Qual è la tua idea di modernità?
Penso che la modernità sia complessa. Offre molte benedizioni: io non sari vivo se non fosse per la scienza moderna e la moderna medicina e amo gli astrofisici, m allo stesso tempo la modernità è un po’ stretta, un po’ con i paraocchi.

Non credi che il mondo moderno abbia bisogno di una religione moderna?
Penso che dobbiamo andare oltre il pensare che la santità sia per prima cosa osservare delle regole. La santità riguarda la vita e le virtù, vuol dire diventare virtuosi e forti. Non penso che ci sarà una nuova religione, perché le vecchie religioni diventano nuove.

Pensi che ci saranno cambiamenti all’interno delle religioni tradizionali?

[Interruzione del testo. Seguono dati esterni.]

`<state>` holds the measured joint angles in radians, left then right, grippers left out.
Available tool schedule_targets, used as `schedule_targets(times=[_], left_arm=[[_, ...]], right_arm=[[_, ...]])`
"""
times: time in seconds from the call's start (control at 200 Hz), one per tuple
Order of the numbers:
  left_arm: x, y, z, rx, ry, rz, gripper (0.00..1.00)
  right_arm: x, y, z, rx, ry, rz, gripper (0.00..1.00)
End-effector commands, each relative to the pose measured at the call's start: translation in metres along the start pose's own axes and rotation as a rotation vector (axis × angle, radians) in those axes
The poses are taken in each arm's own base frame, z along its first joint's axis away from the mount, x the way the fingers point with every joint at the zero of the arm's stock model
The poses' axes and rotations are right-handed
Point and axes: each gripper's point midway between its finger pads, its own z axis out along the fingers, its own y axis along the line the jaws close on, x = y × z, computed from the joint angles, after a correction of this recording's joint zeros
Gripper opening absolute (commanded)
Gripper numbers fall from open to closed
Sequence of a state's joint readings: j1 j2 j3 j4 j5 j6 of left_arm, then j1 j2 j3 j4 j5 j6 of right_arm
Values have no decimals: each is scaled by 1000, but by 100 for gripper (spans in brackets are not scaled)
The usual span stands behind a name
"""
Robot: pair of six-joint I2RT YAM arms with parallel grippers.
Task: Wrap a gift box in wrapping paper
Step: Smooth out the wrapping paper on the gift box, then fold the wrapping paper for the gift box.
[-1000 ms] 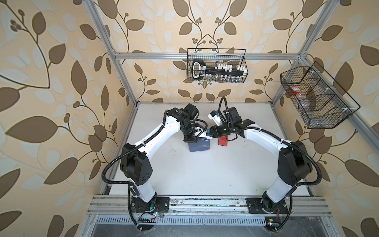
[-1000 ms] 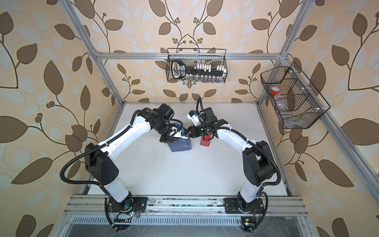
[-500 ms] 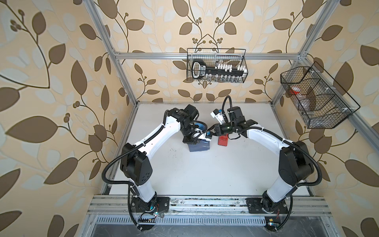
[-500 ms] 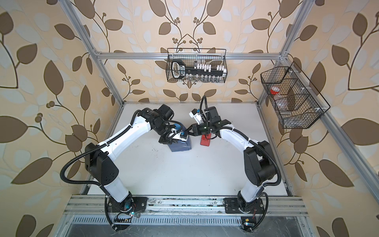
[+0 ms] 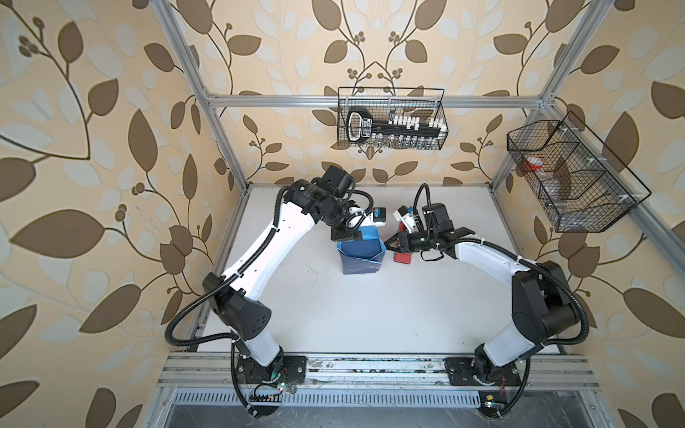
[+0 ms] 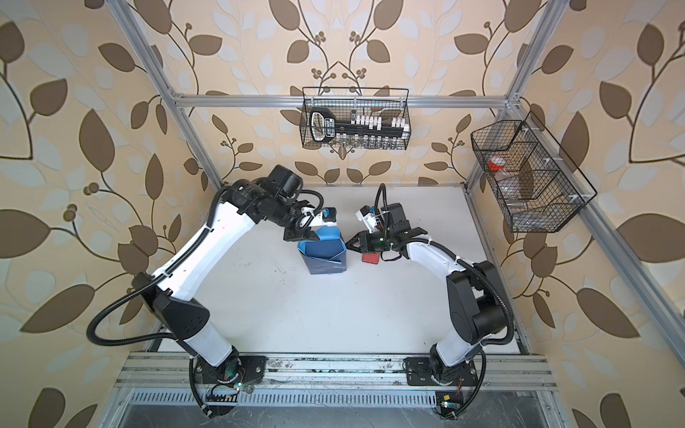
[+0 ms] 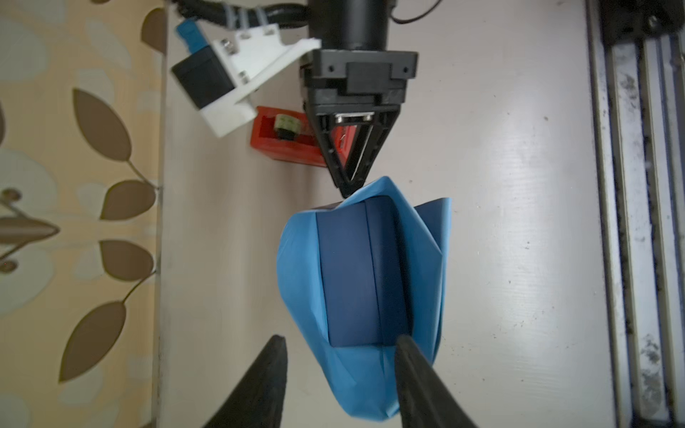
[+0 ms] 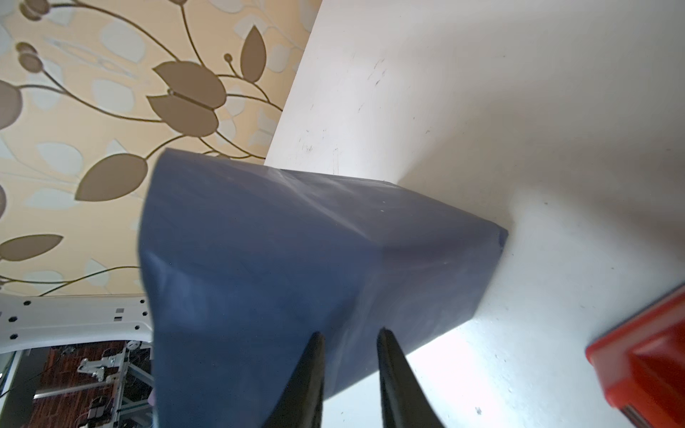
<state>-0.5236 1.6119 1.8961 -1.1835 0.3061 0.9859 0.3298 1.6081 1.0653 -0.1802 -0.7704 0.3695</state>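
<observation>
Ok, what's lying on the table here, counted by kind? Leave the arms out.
Box: 1, navy
Paper: 1, a blue sheet folded up around the box
Dispenser: 1, red
Total: 3

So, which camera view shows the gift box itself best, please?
The left wrist view: the navy gift box shows bare inside the open wrapping paper. Right wrist and both top views show essentially only paper.
</observation>
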Motion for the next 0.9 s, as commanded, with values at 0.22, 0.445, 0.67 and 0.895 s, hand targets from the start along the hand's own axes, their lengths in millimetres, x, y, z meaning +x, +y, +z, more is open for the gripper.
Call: schedule_targets(times=[0.22,0.445,0.67,0.895], left_arm=[[107,17,-25,-148,-49,-915,13],[117,24,34,25,-297,-1299,0],[105,30,53,159,-420,-1432,0],[99,1,83,318,-399,-1526,0]], right_arm=[[-13,3,-16,41,-78,-30,27],[-6,4,-6,17,-48,-33,26],[3,11,9,-14,-17,-32,26],[4,11,12,-22,-21,-17,26]])
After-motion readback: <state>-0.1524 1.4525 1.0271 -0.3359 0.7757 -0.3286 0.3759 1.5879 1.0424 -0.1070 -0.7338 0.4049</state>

Preghiamo per l’amicizia tra le religioni, non suscitiamo rivalità. Papa Francesco ha una bella citazione di sant’Ireneo, nel II secolo, che dice:”Cristo viene a noi nella novità”. Se guardi le diverse religioni sono sempre in evoluzione, sempre in adattamento, stanno sempre diventando nuove. A volte in maniera negativa: il fondamentalismo islamico e una forma di novità molto negativa, ma c’è sempre evoluzione, sempre cambiamento.